··· DATA SEGMENT ···

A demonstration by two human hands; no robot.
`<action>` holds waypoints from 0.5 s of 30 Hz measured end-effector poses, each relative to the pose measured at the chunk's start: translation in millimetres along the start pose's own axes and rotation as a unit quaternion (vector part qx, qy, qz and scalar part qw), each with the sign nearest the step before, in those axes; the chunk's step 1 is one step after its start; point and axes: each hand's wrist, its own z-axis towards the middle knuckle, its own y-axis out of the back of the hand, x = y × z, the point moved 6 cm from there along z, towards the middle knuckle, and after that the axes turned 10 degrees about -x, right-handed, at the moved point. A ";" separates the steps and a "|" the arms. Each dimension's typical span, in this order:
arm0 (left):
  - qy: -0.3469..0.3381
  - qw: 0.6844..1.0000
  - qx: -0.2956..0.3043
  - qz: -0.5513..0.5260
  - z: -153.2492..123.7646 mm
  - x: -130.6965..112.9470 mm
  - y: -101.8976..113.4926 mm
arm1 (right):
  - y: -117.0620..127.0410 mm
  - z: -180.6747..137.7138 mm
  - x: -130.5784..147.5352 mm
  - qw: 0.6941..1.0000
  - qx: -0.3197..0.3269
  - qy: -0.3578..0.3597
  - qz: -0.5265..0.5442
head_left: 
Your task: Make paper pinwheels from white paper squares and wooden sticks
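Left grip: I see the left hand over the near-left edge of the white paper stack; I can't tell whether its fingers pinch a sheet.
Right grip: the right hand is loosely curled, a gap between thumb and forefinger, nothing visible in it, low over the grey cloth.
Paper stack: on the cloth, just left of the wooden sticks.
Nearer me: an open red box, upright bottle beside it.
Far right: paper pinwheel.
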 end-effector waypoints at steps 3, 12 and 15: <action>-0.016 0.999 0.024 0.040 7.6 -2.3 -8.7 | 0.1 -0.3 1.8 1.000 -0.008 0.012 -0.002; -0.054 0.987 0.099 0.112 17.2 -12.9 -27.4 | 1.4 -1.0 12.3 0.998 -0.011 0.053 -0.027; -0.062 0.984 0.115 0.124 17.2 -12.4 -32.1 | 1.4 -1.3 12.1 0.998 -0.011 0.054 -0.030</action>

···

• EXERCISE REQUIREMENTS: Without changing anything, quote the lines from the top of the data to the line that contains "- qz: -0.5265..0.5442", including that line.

• SOLUTION TO THIS PROBLEM:
A demonstration by two human hands; no robot.
`<action>` holds waypoints from 0.5 s of 30 Hz measured end-effector poses, each relative to the pose measured at the chunk's start: translation in millimetres along the start pose's own axes and rotation as a unit quaternion (vector part qx, qy, qz and scalar part qw), each with the sign nearest the step before, in those axes; the chunk's step 1 is one step after its start; point and axes: each hand's wrist, its own z-axis towards the middle knuckle, its own y-axis out of the back of the hand, x = y × z, the point moved 6 cm from there along z, towards the middle knuckle, and after that the axes turned 10 degrees about -x, right-handed, at the moved point. A ";" separates the steps and a "|" the arms. Each dimension's typical span, in this order:
arm0 (left):
  - qy: -0.3469..0.3381
  - qw: 0.6844..1.0000
  - qx: -0.2956..0.3043
  - qz: -0.5513..0.5260
  - z: -153.2492..123.7646 mm
  - x: -130.6965..112.9470 mm
  - y: -101.8976..113.4926 mm
arm1 (right):
  - y: -117.0620..127.0410 mm
  - z: -180.6747..137.7138 mm
  - x: -130.5784..147.5352 mm
  - qw: 0.6941..1.0000
  - qx: -0.3197..0.3269
  - qy: -0.3578..0.3597
  - qz: -0.5265..0.5442

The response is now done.